Records contained in a dataset >>
┌────────

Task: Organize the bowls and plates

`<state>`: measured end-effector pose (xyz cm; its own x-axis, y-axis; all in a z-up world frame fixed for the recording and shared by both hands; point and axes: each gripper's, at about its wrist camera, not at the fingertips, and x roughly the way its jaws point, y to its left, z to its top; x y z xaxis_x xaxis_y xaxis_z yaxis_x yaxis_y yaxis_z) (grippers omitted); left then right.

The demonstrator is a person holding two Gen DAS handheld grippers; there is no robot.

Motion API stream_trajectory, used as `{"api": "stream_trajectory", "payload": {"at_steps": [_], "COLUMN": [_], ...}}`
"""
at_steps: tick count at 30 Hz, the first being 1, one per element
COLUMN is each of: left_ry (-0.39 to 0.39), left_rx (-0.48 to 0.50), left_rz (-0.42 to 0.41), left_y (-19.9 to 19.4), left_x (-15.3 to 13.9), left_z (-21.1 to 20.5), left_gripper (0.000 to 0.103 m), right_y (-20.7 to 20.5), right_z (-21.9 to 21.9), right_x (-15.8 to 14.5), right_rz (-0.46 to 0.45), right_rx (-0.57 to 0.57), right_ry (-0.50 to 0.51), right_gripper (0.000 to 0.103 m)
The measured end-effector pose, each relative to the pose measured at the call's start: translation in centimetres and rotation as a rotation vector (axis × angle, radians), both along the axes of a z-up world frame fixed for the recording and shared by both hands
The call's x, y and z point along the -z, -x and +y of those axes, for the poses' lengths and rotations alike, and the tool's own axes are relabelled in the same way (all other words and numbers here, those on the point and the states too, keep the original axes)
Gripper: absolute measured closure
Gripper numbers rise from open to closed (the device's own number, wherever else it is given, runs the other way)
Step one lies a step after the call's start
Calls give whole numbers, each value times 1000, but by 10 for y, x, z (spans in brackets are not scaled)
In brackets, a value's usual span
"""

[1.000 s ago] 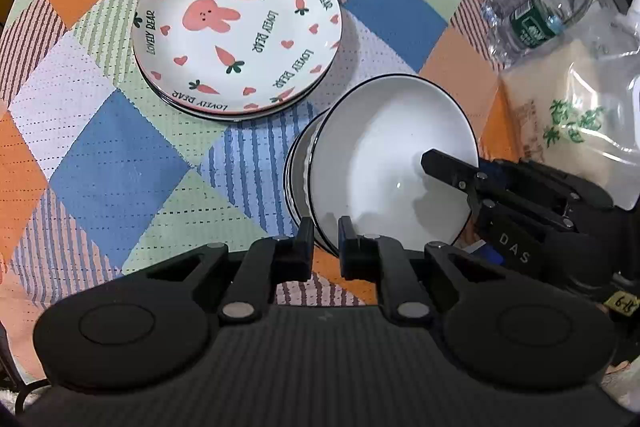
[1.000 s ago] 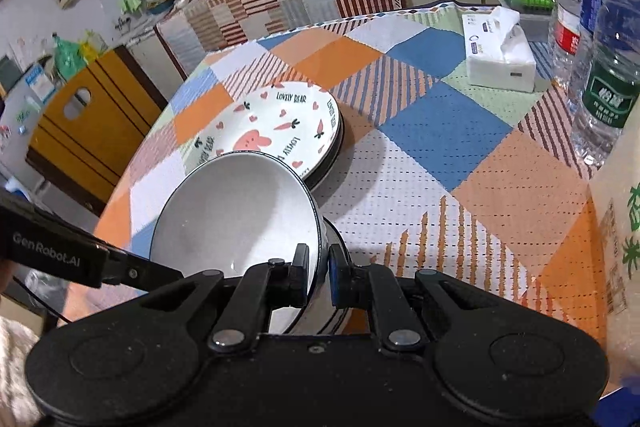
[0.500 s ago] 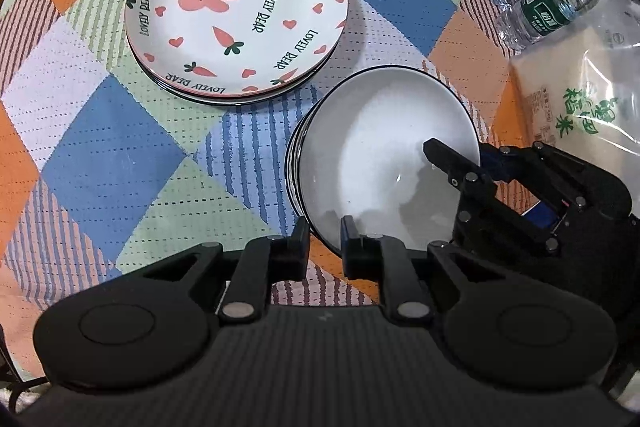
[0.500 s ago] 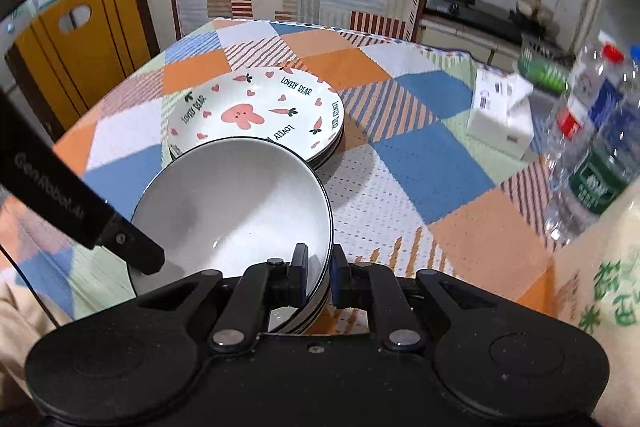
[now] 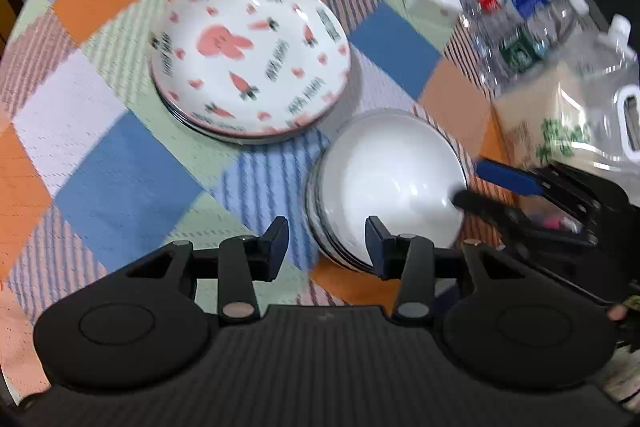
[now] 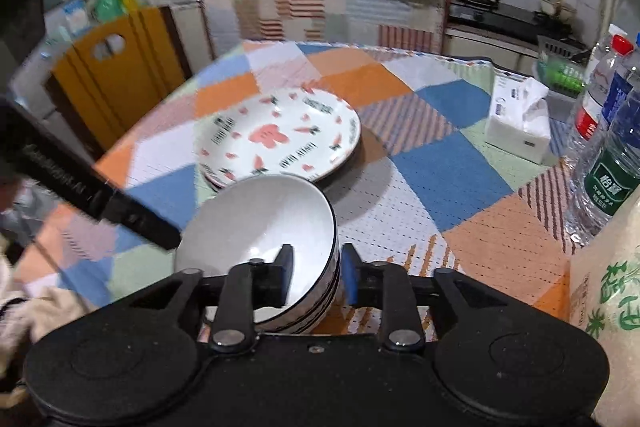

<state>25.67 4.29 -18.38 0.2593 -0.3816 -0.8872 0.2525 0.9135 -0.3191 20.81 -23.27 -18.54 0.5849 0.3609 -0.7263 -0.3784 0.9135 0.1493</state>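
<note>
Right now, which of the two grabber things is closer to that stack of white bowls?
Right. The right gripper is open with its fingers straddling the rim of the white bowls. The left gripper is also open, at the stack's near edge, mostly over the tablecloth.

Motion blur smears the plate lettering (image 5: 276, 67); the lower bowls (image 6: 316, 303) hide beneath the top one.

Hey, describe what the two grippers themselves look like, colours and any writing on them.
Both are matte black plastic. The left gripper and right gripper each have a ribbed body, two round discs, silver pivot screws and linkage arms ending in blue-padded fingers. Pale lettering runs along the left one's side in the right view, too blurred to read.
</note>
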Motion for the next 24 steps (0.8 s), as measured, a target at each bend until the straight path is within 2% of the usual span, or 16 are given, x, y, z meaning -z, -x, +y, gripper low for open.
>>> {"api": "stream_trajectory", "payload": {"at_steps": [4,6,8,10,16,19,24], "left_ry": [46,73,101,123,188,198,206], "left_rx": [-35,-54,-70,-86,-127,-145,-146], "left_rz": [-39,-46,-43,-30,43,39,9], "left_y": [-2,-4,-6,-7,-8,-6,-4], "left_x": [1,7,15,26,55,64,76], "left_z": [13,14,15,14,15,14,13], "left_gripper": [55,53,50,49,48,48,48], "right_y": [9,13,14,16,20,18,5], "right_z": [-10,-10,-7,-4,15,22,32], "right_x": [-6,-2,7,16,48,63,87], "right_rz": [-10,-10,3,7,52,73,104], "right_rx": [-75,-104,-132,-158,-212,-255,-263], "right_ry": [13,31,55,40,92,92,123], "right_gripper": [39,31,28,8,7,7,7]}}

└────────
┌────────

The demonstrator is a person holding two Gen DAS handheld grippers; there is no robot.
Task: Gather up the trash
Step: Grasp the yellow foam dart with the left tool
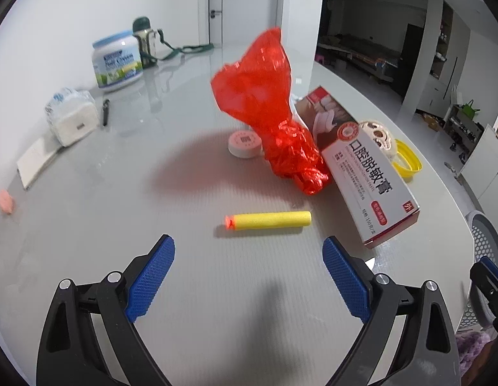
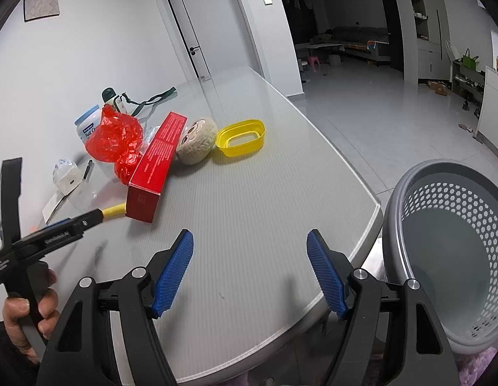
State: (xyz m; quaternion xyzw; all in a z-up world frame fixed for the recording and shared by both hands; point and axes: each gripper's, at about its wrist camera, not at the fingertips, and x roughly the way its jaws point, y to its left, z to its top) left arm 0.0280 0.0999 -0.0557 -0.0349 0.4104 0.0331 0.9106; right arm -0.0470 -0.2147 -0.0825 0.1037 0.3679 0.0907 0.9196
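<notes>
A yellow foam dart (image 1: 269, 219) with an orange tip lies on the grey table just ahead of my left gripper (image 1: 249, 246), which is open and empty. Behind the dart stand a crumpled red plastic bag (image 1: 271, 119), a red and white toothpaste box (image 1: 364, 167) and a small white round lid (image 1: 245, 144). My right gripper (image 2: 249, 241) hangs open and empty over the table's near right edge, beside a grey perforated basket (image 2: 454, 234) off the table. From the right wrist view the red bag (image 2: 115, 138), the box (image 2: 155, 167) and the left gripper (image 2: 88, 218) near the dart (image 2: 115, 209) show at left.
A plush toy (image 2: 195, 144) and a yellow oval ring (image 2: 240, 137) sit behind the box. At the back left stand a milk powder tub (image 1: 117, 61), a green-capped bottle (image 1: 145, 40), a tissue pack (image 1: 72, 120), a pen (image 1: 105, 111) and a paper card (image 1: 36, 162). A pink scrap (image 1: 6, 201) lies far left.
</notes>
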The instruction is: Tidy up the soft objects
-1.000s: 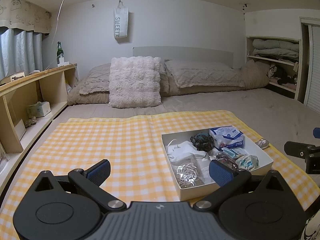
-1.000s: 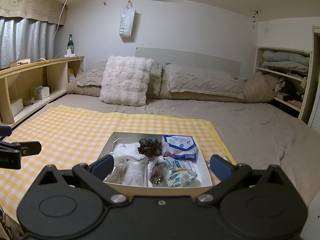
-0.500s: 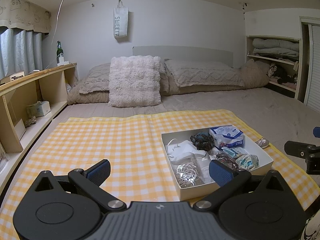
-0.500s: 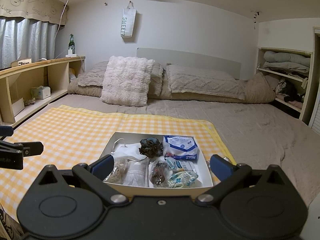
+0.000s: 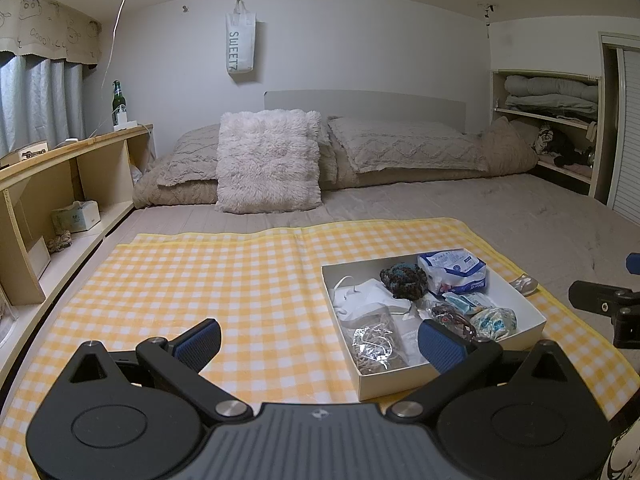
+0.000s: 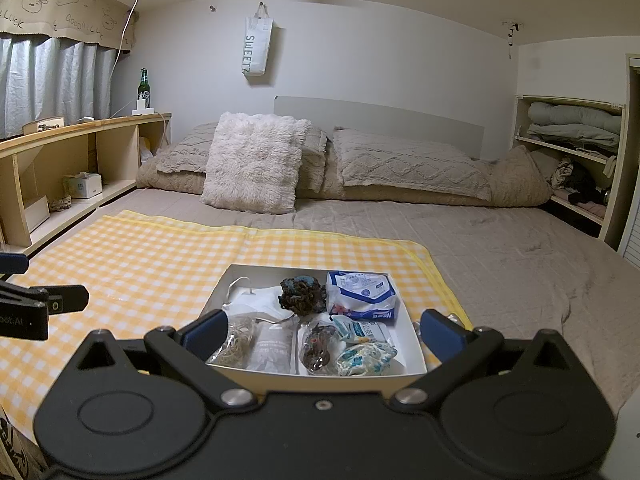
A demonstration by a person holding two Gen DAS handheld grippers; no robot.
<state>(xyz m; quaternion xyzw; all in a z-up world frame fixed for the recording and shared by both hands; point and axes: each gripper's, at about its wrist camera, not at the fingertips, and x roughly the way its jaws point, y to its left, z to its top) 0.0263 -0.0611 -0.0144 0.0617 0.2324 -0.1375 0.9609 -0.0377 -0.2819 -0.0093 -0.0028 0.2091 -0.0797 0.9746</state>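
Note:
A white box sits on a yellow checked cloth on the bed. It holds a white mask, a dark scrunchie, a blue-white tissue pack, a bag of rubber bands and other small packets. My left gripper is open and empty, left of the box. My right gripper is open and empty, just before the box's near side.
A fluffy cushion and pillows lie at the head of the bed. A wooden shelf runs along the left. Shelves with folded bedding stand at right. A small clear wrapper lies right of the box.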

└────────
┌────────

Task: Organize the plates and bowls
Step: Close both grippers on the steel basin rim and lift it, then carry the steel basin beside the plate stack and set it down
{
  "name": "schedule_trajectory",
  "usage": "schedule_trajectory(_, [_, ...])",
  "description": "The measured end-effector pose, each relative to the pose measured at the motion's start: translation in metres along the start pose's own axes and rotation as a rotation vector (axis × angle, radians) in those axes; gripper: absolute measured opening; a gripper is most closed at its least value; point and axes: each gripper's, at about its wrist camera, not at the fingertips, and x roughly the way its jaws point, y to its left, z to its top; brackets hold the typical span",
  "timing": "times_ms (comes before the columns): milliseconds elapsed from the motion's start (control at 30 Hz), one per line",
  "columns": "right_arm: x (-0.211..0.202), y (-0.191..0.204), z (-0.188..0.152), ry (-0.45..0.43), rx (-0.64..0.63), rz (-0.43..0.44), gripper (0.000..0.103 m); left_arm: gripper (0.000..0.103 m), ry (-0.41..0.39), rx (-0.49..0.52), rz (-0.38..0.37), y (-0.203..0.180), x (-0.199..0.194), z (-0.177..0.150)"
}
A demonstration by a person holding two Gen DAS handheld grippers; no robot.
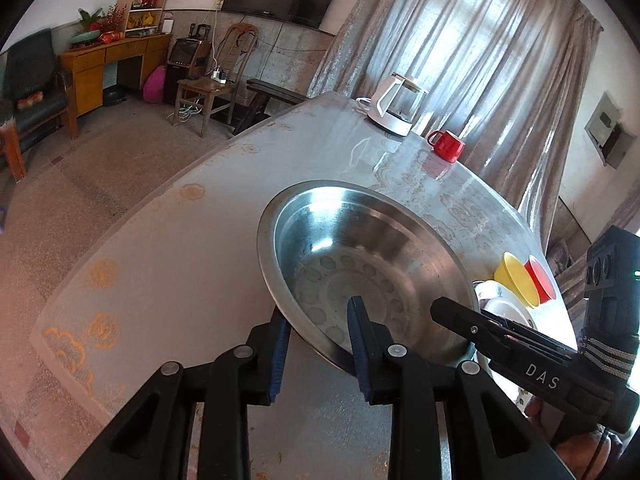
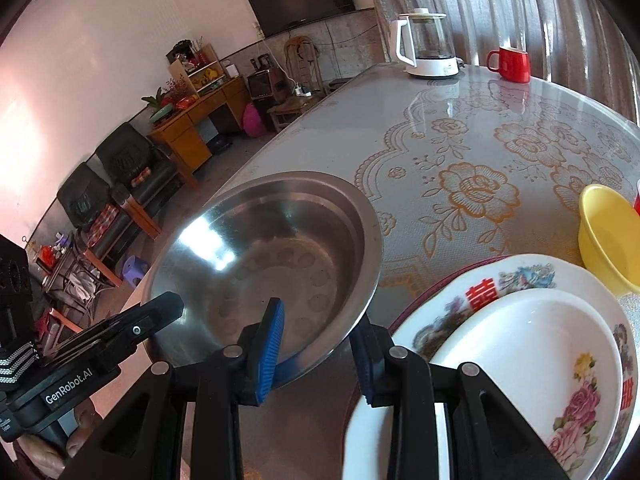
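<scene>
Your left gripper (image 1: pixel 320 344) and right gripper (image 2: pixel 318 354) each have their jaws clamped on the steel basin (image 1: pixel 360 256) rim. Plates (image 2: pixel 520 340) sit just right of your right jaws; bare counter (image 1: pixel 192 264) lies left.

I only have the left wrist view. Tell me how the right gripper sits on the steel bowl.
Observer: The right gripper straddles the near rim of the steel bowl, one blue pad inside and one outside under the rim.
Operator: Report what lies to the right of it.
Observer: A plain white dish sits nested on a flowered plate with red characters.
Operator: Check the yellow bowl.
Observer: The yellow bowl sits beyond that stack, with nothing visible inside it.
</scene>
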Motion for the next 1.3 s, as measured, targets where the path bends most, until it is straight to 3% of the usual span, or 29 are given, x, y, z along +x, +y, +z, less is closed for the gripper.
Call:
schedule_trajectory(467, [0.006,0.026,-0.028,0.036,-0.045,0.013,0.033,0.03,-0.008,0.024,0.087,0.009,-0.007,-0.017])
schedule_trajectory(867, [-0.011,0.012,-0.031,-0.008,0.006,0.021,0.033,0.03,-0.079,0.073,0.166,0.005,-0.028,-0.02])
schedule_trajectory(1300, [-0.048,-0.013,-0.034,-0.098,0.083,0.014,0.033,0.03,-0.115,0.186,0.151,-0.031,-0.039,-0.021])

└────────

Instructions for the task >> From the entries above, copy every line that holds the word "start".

Result of this exercise >>
The measured end-effector pose, each relative to the pose measured at the call's start: translation in centimetres and rotation as a rotation vector (axis × angle, radians), both along the axes of a z-up world frame fixed for the recording and shared by both hands
Step one lies a step after the call's start
  "description": "The measured end-effector pose, each relative to the pose measured at the motion's start: translation in metres along the start pose's own axes and rotation as a rotation vector (axis × angle, radians) in those axes; gripper: absolute measured opening; a gripper is most closed at its least value; point and axes: each gripper's, at about its wrist camera, not at the fingertips, and x roughly the way its jaws point, y to its left, z to its top; brackets hold the typical span",
  "timing": "times_ms (comes before the columns): milliseconds elapsed from the motion's start (control at 30 Hz), one per line",

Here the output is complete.